Pierre-Noël Giraud : « On entre dans une nouvelle phase de la globalisation »

Pierre-Noël Giraud participait ce mercredi à la conférence « Comment la mondialisation déplace les inégalités ? ». A cette occasion, l’économiste, également professeur à Paris-Dauphine, réédite son ouvrage « L’inégalité du monde » (éditions Folio). Il y décrit l’avènement d’une nouvelle phase « mercantiliste » de la globalisation, marquée par la guerre commerciale entre la Chine et les Etats-Unis.

Quelle est, selon vous, la meilleure manière de réduire les inégalités créées par la globalisation ?

Il existe deux façons de réduire les inégalités. On peut, comme le préconise Thomas Piketty, imposer davantage les ménages et les entreprises. Mais personnellement, je trouve qu’en Europe, les taux de taxation sont déjà très élevés. Je recommande plutôt aux décideurs politiques de chercher à influencer les mécanismes de marché.
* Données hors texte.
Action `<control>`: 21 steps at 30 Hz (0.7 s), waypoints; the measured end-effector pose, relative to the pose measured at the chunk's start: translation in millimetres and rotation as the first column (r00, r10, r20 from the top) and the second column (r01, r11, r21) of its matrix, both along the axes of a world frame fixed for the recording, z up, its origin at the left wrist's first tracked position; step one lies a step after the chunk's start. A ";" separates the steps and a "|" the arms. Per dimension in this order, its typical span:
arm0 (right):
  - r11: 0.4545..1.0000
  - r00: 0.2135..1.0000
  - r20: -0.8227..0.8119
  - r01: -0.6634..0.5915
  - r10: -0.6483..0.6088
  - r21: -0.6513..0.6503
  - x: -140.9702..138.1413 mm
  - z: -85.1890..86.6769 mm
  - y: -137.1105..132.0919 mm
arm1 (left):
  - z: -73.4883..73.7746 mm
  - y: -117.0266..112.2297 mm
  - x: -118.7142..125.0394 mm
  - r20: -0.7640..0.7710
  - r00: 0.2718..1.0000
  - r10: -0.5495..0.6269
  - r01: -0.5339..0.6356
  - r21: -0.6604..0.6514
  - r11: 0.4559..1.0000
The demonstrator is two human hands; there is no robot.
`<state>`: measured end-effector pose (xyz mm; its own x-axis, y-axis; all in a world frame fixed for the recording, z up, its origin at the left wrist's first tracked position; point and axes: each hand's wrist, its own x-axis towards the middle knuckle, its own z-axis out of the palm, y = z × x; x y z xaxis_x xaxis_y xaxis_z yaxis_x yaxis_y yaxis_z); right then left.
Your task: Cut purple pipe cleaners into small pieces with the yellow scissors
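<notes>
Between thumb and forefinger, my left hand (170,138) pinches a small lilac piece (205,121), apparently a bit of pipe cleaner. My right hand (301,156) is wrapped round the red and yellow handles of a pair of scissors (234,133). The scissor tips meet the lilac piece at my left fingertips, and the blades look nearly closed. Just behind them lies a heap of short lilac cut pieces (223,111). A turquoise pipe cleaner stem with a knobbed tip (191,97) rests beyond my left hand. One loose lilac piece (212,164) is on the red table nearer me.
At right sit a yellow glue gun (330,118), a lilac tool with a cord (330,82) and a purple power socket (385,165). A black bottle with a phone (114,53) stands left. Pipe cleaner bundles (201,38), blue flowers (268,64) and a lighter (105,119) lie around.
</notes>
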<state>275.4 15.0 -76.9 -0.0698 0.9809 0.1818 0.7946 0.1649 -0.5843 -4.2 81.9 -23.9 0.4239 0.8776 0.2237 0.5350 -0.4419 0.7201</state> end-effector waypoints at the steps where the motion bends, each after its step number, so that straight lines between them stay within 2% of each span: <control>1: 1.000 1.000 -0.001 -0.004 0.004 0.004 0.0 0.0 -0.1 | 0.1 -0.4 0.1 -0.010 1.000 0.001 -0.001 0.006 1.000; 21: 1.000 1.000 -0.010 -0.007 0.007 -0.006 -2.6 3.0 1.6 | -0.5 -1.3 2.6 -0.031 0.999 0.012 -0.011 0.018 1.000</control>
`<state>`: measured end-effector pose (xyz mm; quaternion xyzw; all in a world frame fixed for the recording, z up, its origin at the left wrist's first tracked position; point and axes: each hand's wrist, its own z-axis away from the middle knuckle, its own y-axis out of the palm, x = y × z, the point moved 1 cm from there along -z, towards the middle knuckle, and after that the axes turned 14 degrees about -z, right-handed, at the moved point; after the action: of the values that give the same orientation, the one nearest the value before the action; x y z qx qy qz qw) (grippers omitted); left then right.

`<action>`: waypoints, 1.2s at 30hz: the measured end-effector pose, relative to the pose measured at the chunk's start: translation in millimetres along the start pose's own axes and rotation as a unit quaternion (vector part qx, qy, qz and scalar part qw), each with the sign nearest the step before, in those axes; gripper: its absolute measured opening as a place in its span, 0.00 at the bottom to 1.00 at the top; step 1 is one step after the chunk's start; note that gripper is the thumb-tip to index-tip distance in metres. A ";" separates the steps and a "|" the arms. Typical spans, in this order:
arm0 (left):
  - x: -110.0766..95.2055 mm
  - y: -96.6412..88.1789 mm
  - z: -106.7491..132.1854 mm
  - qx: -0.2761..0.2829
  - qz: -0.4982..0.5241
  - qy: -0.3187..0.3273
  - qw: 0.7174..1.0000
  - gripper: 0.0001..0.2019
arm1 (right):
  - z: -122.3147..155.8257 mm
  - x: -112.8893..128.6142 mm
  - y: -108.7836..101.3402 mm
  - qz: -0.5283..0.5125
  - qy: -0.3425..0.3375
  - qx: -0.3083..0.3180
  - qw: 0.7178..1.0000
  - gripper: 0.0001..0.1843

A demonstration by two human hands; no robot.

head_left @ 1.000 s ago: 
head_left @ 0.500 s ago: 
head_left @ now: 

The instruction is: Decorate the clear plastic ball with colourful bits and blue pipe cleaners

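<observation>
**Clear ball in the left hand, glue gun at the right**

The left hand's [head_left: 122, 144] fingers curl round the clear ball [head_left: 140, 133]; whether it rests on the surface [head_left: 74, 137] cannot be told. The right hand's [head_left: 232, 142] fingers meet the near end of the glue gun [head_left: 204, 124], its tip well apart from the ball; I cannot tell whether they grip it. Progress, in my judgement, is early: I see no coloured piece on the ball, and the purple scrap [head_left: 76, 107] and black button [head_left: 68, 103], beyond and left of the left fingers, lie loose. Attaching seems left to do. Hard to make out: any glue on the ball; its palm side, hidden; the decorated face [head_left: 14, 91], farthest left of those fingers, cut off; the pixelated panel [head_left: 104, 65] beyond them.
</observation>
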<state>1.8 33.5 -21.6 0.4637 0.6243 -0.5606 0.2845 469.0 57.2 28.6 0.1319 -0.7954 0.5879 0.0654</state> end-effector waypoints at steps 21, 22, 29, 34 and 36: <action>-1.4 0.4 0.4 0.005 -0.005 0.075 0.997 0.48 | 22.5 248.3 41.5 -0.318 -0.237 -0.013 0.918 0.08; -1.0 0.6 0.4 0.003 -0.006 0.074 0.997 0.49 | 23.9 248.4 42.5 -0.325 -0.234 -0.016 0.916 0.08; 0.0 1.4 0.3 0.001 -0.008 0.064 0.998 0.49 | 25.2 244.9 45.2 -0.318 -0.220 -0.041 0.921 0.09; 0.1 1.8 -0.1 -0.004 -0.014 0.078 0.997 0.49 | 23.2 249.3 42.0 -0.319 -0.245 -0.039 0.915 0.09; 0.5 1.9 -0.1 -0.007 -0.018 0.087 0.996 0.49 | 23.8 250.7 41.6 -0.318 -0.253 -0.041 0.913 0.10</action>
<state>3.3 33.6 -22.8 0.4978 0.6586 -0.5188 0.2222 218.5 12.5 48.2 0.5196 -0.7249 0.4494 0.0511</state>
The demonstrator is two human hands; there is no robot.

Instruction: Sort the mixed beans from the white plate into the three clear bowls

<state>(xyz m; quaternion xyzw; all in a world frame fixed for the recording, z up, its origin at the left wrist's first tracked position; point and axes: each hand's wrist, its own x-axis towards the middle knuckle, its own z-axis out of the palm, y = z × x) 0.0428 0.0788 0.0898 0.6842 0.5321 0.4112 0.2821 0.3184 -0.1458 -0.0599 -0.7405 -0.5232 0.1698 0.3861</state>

Pourtant, l’OCDE aimerait faire adopter une nouvelle taxe mondiale sur les bénéfices…

S’il s’agit de taxer les plus grandes entreprises, j’y suis favorable. Amazon, par exemple, est en situation de monopole et se fait de l’argent sur le dos des consommateurs. Cette nouvelle taxe pourrait faire entrer de l’argent dans les caisses des Etats qui serviraient à la redistribution, et donc à la réduction des inégalités.

Dans votre ouvrage, vous parlez d’une nouvelle phase « mercantiliste » de la globalisation. De quoi s’agit-il ?

Depuis une quarantaine d’années, nous étions dans une phase « libérale » de la globalisation. Mais depuis l’élection de Donald Trump aux Etats-Unis et la guerre commerciale qu’il mène contre la Chine, nous sommes entrés dans une phase « mercantiliste ». Et dans cette nouvelle configuration, l’Europe doit retrouver la maîtrise de ses frontières et relocaliser ses emplois.

Vous recommandez à l’Europe de fermer ses frontières ?

L’Europe doit s’inspirer de la Chine qui contrôle les flux de la globalisation. Elle doit dire aux autres puissances économiques : « Si vous voulez vendre des automobiles en Europe, venez les construire en partie chez nous. Et alors, vous serez exonérés de droits de douane. » De cette manière, nous relocaliserons les emplois que j’appelle « nomades ».

Cette politique permettrait, aussi, de remédier au problème de « l’homme inutile » ?

J’appelle « hommes inutiles » tous les chômeurs de longue durée ou les travailleurs qui enchaînent de petits boulots précaires. Ils sont les victimes de la plus grande inégalité qui soit : l’inutilité aux yeux de la société. Et on peut y remédier en agissant sur les mécanismes macro-économiques, sans doute plus efficacement qu’en versant un « revenu universel ».